TASK INSTRUCTIONS:
From the data that follows, copy every line with the string "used".

[Start of section]

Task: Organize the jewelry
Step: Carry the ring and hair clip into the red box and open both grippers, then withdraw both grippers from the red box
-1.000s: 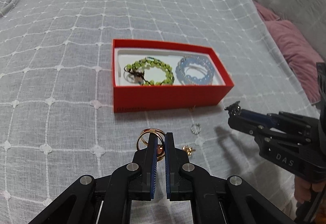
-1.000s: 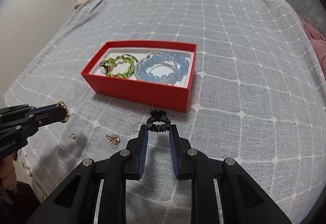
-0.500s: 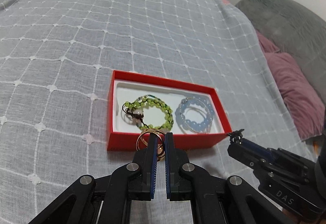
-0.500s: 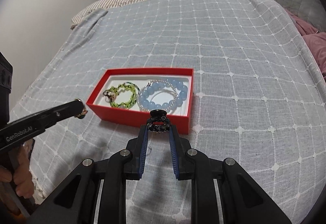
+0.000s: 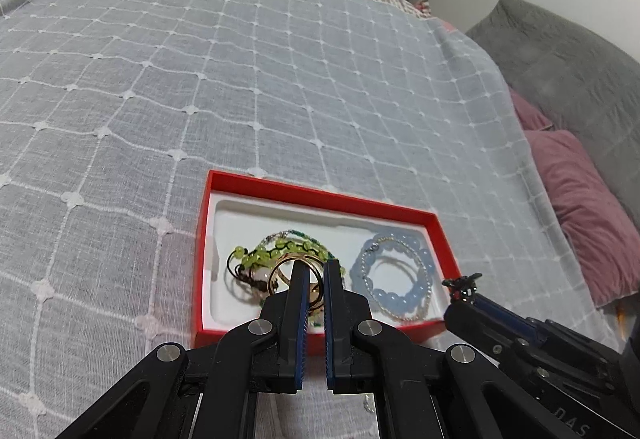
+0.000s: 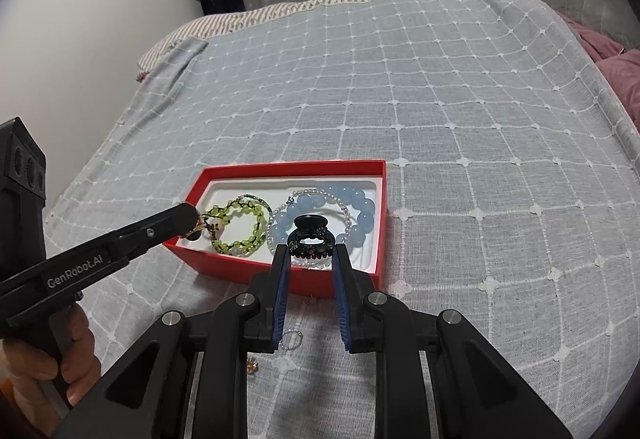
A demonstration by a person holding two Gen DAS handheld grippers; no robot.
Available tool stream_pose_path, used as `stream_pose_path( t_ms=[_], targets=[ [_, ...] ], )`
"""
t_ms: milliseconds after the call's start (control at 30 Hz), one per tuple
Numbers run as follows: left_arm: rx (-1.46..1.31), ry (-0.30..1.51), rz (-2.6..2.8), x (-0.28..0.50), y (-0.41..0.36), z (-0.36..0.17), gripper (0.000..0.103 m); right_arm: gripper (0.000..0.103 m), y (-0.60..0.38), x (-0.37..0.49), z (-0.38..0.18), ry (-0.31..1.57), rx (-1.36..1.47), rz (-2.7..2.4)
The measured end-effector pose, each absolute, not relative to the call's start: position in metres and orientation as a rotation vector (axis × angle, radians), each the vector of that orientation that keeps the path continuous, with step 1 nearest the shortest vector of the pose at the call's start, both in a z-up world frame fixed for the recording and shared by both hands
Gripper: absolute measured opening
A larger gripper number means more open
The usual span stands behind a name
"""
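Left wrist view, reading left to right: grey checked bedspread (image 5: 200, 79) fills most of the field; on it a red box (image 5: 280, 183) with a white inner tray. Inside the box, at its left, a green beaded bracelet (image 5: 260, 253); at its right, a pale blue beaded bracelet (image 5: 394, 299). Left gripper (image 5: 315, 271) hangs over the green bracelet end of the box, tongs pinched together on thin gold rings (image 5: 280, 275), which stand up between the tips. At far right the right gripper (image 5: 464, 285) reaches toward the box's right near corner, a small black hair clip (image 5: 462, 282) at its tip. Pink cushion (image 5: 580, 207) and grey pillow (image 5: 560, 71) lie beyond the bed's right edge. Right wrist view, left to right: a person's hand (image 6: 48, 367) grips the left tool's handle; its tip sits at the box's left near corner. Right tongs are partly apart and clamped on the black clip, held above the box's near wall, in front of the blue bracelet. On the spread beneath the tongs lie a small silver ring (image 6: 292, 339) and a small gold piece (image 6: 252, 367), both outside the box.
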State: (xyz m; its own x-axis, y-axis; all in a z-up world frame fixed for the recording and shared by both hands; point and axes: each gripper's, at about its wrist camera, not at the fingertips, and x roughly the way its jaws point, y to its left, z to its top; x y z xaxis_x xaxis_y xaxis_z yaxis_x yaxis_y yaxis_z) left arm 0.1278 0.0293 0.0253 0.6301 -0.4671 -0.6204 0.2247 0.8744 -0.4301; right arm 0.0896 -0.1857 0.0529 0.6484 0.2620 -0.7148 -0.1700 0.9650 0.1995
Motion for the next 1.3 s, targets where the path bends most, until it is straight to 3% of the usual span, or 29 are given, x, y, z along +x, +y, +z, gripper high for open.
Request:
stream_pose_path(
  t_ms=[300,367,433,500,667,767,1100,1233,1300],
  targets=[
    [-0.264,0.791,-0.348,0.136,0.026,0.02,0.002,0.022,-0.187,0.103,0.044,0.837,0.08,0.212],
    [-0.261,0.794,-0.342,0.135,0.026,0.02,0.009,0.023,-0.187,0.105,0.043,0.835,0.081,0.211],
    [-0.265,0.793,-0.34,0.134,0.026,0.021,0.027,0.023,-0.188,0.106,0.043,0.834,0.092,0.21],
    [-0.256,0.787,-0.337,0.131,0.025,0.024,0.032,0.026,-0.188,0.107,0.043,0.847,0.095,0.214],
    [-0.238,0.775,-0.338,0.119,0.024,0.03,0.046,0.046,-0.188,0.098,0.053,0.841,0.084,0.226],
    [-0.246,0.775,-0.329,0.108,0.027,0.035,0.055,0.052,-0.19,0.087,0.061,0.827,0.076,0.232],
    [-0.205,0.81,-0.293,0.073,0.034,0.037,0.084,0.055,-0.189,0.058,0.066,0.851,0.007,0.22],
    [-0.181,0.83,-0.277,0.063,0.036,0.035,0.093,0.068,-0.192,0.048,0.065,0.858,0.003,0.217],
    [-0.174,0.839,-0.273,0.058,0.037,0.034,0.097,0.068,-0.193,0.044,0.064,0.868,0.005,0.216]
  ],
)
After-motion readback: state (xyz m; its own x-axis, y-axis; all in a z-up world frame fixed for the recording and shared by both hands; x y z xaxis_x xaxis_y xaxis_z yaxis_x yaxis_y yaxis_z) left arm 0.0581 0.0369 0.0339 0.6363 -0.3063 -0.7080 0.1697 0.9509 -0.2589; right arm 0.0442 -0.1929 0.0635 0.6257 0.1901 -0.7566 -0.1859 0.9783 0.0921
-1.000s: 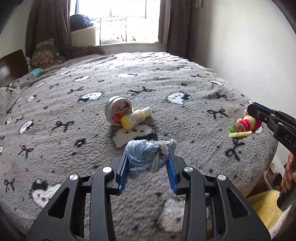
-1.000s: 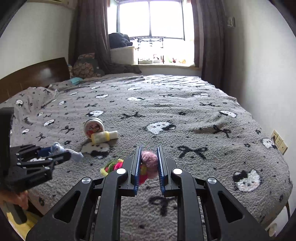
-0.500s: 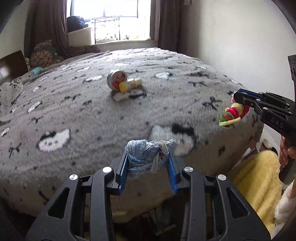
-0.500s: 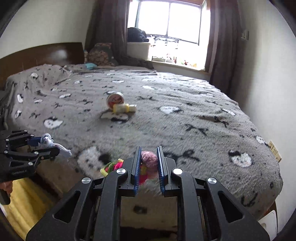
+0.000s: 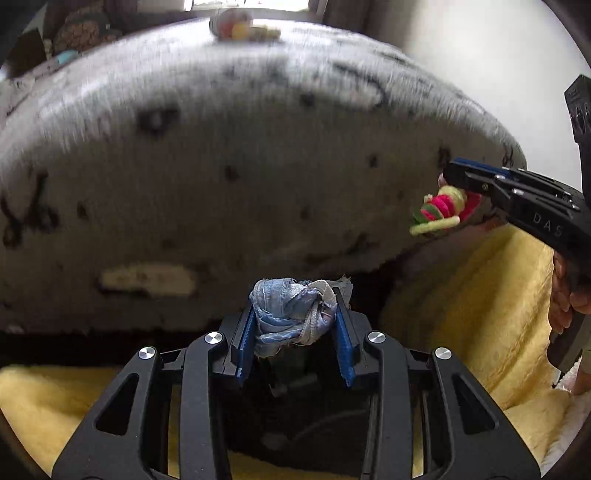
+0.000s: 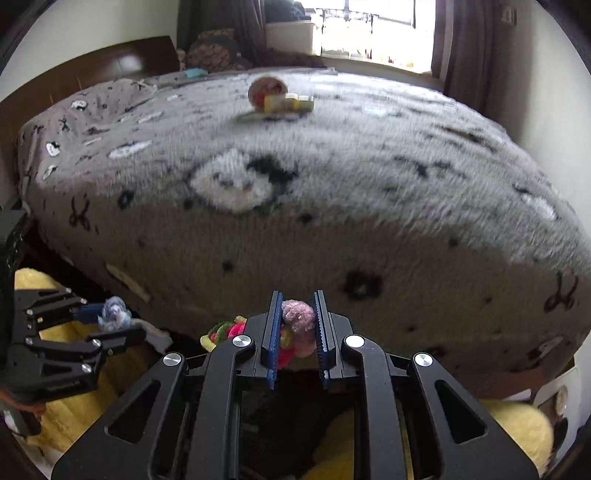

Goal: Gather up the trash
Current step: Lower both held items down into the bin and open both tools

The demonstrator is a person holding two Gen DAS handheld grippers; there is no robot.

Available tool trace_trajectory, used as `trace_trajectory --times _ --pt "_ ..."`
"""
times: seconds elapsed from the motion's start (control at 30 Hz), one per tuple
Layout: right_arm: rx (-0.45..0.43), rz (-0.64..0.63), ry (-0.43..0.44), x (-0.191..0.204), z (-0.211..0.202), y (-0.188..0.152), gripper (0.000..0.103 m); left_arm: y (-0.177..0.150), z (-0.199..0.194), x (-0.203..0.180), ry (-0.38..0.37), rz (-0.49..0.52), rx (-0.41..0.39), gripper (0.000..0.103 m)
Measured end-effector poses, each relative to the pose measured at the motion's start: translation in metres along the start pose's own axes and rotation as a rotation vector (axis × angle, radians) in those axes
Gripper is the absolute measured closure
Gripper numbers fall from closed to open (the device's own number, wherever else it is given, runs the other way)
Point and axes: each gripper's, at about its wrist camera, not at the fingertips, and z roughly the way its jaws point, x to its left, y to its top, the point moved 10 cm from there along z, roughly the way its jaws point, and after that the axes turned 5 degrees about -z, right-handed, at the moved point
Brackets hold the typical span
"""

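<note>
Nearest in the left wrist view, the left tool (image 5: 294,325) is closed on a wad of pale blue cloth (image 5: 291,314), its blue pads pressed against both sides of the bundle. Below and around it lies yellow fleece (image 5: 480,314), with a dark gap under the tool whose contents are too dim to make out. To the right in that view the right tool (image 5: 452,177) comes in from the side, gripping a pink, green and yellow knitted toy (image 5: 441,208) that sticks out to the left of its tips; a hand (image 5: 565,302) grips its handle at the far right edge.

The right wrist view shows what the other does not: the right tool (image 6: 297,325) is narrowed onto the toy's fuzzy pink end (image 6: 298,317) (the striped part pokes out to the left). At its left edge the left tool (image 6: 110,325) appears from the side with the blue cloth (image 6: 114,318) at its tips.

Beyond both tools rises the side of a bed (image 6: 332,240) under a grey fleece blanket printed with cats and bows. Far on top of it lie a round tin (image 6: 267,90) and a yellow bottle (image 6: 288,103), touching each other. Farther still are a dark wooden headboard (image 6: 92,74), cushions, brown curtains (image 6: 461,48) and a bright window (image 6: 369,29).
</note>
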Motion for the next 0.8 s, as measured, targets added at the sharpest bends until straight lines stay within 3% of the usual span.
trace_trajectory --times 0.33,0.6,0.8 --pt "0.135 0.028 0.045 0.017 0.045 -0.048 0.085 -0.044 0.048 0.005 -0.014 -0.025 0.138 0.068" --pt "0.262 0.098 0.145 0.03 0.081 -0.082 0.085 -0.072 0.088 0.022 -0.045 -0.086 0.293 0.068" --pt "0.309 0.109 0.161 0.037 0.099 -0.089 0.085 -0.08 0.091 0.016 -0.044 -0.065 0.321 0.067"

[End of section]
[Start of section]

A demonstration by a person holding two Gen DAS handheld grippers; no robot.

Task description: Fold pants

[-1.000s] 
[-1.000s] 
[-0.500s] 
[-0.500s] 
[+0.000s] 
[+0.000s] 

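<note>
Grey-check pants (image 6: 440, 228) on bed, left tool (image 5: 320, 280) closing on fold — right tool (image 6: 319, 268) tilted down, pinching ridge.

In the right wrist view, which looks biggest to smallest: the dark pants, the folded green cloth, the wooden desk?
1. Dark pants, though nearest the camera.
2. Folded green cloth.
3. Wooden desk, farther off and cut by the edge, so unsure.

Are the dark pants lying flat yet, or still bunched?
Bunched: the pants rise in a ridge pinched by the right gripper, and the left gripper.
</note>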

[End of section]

SOLUTION TO THIS EXERCISE:
Available tool stream_pose_path, used as `stream_pose_path( t_ms=[_], targets=[ [_, ...] ], )`
Available tool trace_trajectory, used as `trace_trajectory --times _ --pt "_ ..."`

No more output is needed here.